Malgré la crise, 62 % des agriculteurs bio restent « optimistes »

Selon un sondage, « la faiblesse de plus-value » est l’un des principaux facteurs « qui pourraient mettre à mal l’engagement en bio » des agriculteurs.

La crise sans précédent traversée par l’agriculture biologique n’a pas sapé le moral des troupes. Le 20 septembre, l’Agence bio, chargée du développement et de la promotion de la filière, a publié un baromètre inédit. Plus de 20 % des 60 000 producteurs français labellisés ont participé au questionnaire en ligne. Résultat : le bio demeure « un facteur d’attractivité du métier agricole, crucial pour remplacer les départs à la retraite ».

Côté bien-être, 95 % des professionnels ayant répondu au sondage se décrivent « fiers » de travailler ainsi, et 86 % estiment qu’être en bio « contribue à leur bonheur ». Les leviers de cette motivation sont variés : « prendre soin de l’environnement » trône sur le haut du podium, avec 85 % des agriculteurs, et devance la « préservation de la santé », facteur ayant séduit 73 % d’entre eux. Les convictions profondes semblent bel et bien passer devant l’opportunisme, puisque seulement 7 % des sondés voient dans le bio une manière de « répondre favorablement à une incitation de sa coopérative » ou des consommateurs.

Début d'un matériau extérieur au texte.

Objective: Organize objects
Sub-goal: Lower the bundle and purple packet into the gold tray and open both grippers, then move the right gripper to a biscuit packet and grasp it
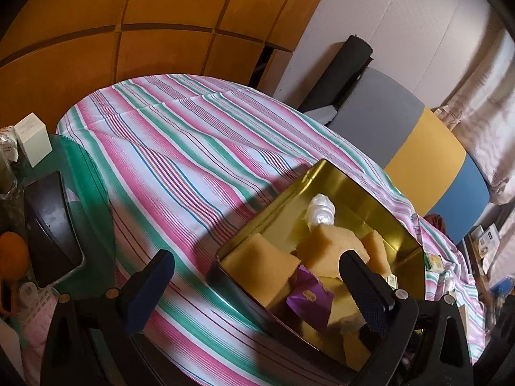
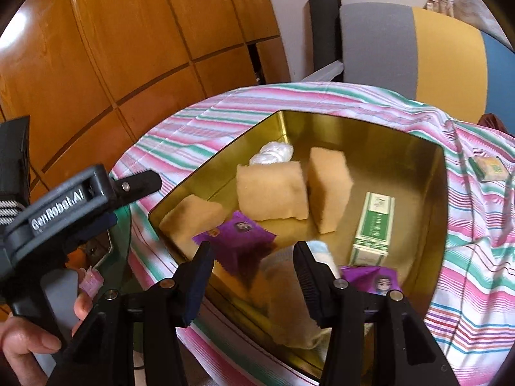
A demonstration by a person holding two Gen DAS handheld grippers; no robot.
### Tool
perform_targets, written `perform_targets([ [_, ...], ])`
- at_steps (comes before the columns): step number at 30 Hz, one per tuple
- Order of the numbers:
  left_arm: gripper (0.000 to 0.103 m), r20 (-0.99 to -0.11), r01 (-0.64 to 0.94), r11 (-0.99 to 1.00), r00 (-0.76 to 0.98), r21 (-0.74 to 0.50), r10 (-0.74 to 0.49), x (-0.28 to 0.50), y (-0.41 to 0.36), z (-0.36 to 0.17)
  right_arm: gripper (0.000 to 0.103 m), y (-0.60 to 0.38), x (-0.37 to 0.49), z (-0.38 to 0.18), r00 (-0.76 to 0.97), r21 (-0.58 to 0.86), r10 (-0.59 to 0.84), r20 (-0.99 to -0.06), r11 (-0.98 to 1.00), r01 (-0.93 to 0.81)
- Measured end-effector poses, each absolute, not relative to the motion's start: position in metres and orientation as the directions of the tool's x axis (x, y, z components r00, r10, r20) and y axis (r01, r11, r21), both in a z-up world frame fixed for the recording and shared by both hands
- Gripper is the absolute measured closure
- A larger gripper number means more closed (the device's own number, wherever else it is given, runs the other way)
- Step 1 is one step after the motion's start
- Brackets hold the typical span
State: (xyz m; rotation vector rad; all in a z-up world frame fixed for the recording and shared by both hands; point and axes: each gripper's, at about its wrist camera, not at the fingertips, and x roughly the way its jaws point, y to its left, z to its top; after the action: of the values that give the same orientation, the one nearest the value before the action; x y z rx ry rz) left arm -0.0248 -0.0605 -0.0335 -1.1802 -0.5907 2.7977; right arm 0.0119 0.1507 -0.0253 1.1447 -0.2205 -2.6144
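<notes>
A: What does the right wrist view show between the jaws of the right gripper (image 2: 254,273)?

B: They stand part open over the near edge of the gold tin (image 2: 441,193). A pale, blurred wrapped piece (image 2: 286,292) lies in the gap between them. Whether the pads press on it I cannot tell.

A: And ahead of those jaws?

B: A purple packet (image 2: 236,241) sits just beyond the left finger. Further ahead stand two tan sponge blocks (image 2: 272,191), and a third lies off to the left. A white crumpled wrap (image 2: 272,152) rests behind them against the far wall. A green and white box (image 2: 373,228) stands upright ahead of the right finger, and a second purple packet (image 2: 376,278) lies just outside that finger.

A: Does the left wrist view show the same?

B: Partly. The left gripper (image 1: 257,289) is wide open with nothing in it. Its right finger hangs over the tin's near-left part, its left finger over the striped cloth (image 1: 180,148). The green box and the second packet do not show there.

A: Anything only that view gives?

B: Left of its jaws, a glass table edge (image 1: 83,167) with a dark phone (image 1: 51,228) and a white box (image 1: 32,138). The right view alone shows a hand (image 2: 32,337) on the left gripper's handle.
</notes>
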Motion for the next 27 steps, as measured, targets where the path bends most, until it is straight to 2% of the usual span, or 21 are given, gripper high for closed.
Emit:
perform_targets([
  [14, 0.0, -0.674, -0.044, -0.946, -0.691, -0.321, 0.261, -0.013, -0.01, -0.026, 0.051, 0.213, 0.026, -0.006, -0.718, 0.289, -0.216, -0.662, -0.957, 0.021],
  [27, 0.0, -0.691, -0.27, -0.927, -0.618, -0.262, 0.375, 0.008, 0.064, -0.019, 0.051, 0.307, 0.051, -0.029, -0.718, 0.353, -0.073, -0.693, -0.902, -0.249],
])
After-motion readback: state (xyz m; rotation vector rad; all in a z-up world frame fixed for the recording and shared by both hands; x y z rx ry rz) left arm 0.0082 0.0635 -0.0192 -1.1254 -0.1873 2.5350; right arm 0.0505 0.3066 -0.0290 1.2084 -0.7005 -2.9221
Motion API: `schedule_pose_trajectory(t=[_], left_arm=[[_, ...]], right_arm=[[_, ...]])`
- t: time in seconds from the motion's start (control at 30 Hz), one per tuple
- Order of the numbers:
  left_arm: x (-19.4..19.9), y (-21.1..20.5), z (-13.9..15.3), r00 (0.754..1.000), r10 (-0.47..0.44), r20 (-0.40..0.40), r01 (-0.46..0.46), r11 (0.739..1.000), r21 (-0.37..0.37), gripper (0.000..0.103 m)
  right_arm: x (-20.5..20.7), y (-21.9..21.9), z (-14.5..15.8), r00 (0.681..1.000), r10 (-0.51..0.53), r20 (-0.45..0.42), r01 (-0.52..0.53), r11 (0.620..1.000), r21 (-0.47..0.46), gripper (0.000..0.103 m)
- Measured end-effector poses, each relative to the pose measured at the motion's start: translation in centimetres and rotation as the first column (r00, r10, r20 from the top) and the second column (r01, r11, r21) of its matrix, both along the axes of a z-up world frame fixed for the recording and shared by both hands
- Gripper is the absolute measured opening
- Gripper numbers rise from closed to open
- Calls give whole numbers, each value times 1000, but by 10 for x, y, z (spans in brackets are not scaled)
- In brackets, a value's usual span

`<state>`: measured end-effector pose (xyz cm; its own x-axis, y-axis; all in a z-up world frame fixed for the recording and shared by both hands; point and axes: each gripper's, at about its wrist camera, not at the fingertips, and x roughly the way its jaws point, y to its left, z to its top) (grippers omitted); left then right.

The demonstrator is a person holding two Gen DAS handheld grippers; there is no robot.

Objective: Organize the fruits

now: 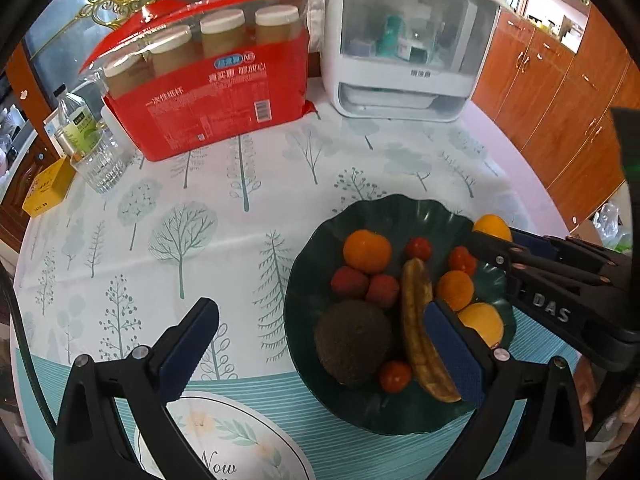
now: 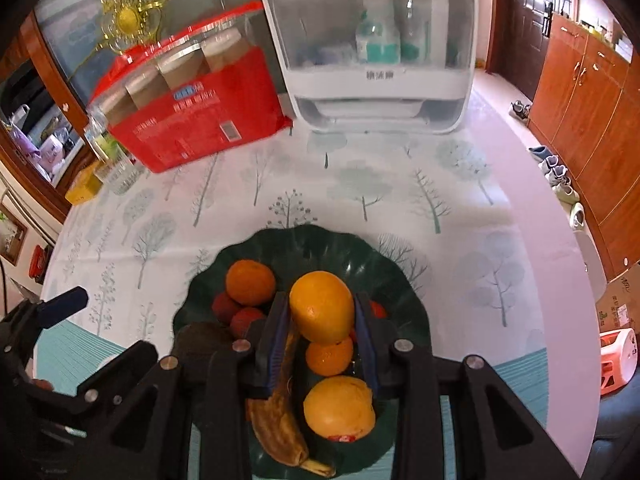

55 % réclament de meilleurs prix de vente

Si la vente et la consommation de produits AB diminuent avec l’inflation et l’émergence de nombreux labels concurrents, 62 % des consultés disent rester « optimistes vis-à-vis du développement de l’agriculture biologique ». Dans le détail, certaines filières souffrent toutefois davantage que d’autres : plus de 11 % des éleveurs de porcs et de volailles bio, durement touchés par la crise, ne se disent « pas satisfaits ». En viticulture, à l’inverse, ce taux descend à moins de 6 %.

Quant au portefeuille, 33 % des producteurs disent s’être lancés dans le bio pour « bénéficier de prix justes, rémunérateurs et stables ». Pourtant, en parallèle, « la faiblesse de plus-value » est l’un des principaux facteurs « qui pourraient mettre à mal l’engagement en bio » pour 50 % des questionnés.

Lire aussi : L’agriculture bio dans la tourmente

Pour dépasser ces difficultés grandissantes, 55 % des agriculteurs bio réclament de meilleurs prix de vente de leur production. Un peu plus de la moitié des sondés désire un « renforcement de la communication sur ce qu’est l’AB », 46 % un « renforcement des aides » et 40 % une « baisse des charges ».